# WORK ORDER
From the entries that follow, reproduce exactly and only the lines from the line with "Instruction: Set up" to the line with "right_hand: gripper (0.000", endpoints included.

# DATA UNDER STUDY

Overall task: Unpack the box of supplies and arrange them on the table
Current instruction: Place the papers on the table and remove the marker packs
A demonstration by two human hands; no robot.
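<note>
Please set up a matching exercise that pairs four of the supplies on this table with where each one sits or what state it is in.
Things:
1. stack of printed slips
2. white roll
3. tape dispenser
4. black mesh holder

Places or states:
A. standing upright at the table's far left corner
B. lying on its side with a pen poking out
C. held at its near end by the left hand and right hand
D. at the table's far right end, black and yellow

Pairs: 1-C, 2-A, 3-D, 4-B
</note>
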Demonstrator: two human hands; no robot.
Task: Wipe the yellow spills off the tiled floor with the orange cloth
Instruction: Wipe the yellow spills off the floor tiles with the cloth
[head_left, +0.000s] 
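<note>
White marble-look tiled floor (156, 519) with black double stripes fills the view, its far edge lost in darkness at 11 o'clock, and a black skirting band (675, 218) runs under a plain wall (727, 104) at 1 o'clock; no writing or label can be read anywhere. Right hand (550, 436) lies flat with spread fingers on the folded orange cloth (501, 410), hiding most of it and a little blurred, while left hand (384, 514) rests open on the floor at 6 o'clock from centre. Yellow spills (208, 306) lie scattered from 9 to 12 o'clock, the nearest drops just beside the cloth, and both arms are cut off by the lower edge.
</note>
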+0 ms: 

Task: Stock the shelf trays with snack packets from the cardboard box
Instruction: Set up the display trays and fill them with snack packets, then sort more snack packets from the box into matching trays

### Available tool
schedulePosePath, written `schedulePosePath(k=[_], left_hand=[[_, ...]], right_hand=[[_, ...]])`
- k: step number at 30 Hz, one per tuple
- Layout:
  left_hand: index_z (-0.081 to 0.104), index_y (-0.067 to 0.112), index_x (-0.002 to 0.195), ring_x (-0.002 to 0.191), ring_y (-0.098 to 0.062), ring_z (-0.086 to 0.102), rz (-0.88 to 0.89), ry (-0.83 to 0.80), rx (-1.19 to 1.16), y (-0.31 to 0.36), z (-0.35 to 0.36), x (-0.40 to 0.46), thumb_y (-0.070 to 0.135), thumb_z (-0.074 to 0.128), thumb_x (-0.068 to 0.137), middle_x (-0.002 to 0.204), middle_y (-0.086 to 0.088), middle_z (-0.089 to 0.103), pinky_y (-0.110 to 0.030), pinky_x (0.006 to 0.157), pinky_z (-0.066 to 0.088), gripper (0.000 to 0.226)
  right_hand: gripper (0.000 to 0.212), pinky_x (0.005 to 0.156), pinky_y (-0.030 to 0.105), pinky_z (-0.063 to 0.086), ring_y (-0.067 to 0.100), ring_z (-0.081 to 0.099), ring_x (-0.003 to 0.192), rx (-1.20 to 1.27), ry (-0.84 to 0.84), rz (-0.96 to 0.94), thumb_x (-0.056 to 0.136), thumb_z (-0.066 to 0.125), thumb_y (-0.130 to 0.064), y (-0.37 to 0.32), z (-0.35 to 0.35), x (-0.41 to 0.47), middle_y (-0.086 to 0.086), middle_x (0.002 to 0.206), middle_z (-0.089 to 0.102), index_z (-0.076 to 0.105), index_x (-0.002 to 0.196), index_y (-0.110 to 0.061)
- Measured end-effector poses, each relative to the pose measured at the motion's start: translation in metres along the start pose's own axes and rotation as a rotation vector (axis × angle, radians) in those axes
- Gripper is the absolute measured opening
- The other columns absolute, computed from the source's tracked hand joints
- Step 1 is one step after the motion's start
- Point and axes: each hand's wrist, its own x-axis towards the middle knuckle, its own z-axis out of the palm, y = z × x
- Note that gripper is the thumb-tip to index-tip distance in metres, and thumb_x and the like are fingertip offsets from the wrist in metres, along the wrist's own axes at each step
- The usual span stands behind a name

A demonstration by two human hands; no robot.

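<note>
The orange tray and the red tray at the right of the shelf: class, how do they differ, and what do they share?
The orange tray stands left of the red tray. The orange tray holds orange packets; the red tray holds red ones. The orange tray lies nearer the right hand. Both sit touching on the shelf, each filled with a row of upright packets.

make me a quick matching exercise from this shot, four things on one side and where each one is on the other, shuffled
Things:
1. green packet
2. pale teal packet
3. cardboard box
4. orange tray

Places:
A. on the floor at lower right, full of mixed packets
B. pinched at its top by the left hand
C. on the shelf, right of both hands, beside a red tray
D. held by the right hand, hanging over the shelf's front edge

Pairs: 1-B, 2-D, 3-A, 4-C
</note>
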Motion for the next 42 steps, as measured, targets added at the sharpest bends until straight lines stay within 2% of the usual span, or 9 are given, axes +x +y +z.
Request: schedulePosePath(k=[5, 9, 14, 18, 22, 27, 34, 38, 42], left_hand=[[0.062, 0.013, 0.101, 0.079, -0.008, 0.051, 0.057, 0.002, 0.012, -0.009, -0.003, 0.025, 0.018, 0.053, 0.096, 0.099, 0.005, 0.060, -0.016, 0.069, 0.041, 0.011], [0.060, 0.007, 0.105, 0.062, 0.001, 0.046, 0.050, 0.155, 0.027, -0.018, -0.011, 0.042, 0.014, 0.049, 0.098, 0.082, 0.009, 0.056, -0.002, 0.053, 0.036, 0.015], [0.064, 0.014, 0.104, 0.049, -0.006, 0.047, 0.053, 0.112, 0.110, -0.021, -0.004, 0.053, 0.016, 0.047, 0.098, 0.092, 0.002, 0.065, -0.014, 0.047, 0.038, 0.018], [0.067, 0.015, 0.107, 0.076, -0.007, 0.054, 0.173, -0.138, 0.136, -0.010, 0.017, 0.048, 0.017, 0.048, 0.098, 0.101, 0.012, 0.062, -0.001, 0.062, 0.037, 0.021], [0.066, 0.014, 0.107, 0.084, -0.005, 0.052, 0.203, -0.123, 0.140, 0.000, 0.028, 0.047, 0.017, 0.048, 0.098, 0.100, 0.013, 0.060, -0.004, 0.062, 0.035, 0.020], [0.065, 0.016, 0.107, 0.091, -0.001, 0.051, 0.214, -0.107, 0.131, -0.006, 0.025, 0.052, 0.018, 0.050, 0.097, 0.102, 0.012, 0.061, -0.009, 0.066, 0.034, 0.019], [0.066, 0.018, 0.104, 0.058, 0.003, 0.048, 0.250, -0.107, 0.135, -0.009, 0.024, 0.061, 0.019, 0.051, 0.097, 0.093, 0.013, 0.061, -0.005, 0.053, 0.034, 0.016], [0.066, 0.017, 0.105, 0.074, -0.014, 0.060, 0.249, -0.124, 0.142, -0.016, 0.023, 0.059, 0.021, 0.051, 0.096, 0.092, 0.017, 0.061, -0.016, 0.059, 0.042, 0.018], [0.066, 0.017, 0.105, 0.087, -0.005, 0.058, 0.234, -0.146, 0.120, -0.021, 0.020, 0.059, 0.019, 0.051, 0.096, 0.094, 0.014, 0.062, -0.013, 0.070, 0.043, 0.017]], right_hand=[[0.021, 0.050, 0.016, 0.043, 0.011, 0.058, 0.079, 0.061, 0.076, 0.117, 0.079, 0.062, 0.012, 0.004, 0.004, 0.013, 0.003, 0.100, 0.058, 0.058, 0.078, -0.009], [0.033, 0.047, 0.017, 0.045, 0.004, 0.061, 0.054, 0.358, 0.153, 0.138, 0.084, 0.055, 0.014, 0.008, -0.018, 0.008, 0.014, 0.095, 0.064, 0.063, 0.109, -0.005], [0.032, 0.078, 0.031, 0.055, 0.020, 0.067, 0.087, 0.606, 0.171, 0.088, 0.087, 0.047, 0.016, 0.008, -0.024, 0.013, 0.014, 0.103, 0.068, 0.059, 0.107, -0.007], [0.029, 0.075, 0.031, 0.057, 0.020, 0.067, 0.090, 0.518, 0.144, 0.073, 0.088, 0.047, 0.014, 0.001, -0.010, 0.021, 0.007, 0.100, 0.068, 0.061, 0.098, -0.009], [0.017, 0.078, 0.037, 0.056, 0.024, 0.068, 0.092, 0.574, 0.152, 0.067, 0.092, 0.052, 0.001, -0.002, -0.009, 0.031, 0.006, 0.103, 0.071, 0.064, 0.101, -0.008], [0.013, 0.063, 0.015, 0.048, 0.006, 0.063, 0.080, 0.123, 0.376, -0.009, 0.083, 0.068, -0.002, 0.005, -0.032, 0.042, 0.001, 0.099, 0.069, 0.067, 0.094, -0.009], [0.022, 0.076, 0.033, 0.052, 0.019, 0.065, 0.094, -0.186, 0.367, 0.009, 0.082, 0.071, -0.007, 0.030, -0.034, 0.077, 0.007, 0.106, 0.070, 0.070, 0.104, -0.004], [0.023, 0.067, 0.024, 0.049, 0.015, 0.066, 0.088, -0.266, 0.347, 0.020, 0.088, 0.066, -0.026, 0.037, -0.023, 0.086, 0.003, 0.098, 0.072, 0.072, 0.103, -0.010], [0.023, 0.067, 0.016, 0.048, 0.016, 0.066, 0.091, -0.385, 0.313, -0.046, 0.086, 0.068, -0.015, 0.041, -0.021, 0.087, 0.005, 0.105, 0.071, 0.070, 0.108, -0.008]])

# SOLUTION FOR THIS EXERCISE
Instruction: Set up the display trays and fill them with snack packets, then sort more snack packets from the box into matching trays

### Available tool
schedulePosePath, written `schedulePosePath(k=[_], left_hand=[[_, ...]], right_hand=[[_, ...]])`
- k: step number at 30 Hz, one per tuple
- Layout:
  left_hand: index_z (-0.081 to 0.104), index_y (-0.067 to 0.112), index_x (-0.002 to 0.195), ring_x (-0.002 to 0.191), ring_y (-0.098 to 0.062), ring_z (-0.086 to 0.102), rz (-0.88 to 0.89), ry (-0.83 to 0.80), rx (-1.19 to 1.16), y (-0.31 to 0.36), z (-0.35 to 0.36), x (-0.40 to 0.46), thumb_y (-0.070 to 0.135), thumb_z (-0.074 to 0.128), thumb_x (-0.068 to 0.137), middle_x (-0.002 to 0.204), middle_y (-0.086 to 0.088), middle_z (-0.089 to 0.103), pinky_y (-0.110 to 0.030), pinky_x (0.006 to 0.157), pinky_z (-0.066 to 0.088), gripper (0.000 to 0.226)
  right_hand: gripper (0.000 to 0.212), pinky_x (0.005 to 0.156), pinky_y (-0.030 to 0.105), pinky_z (-0.063 to 0.086), ring_y (-0.067 to 0.100), ring_z (-0.081 to 0.099), ring_x (-0.003 to 0.192), rx (-1.20 to 1.27), ry (-0.84 to 0.84), rz (-0.96 to 0.94), thumb_x (-0.056 to 0.136), thumb_z (-0.066 to 0.125), thumb_y (-0.130 to 0.064), y (-0.37 to 0.32), z (-0.35 to 0.35), x (-0.41 to 0.47), middle_y (-0.086 to 0.086), middle_x (0.002 to 0.206), middle_z (-0.089 to 0.102), index_z (-0.076 to 0.105), index_x (-0.002 to 0.196), index_y (-0.110 to 0.061)

The exercise is done, with nothing left to add.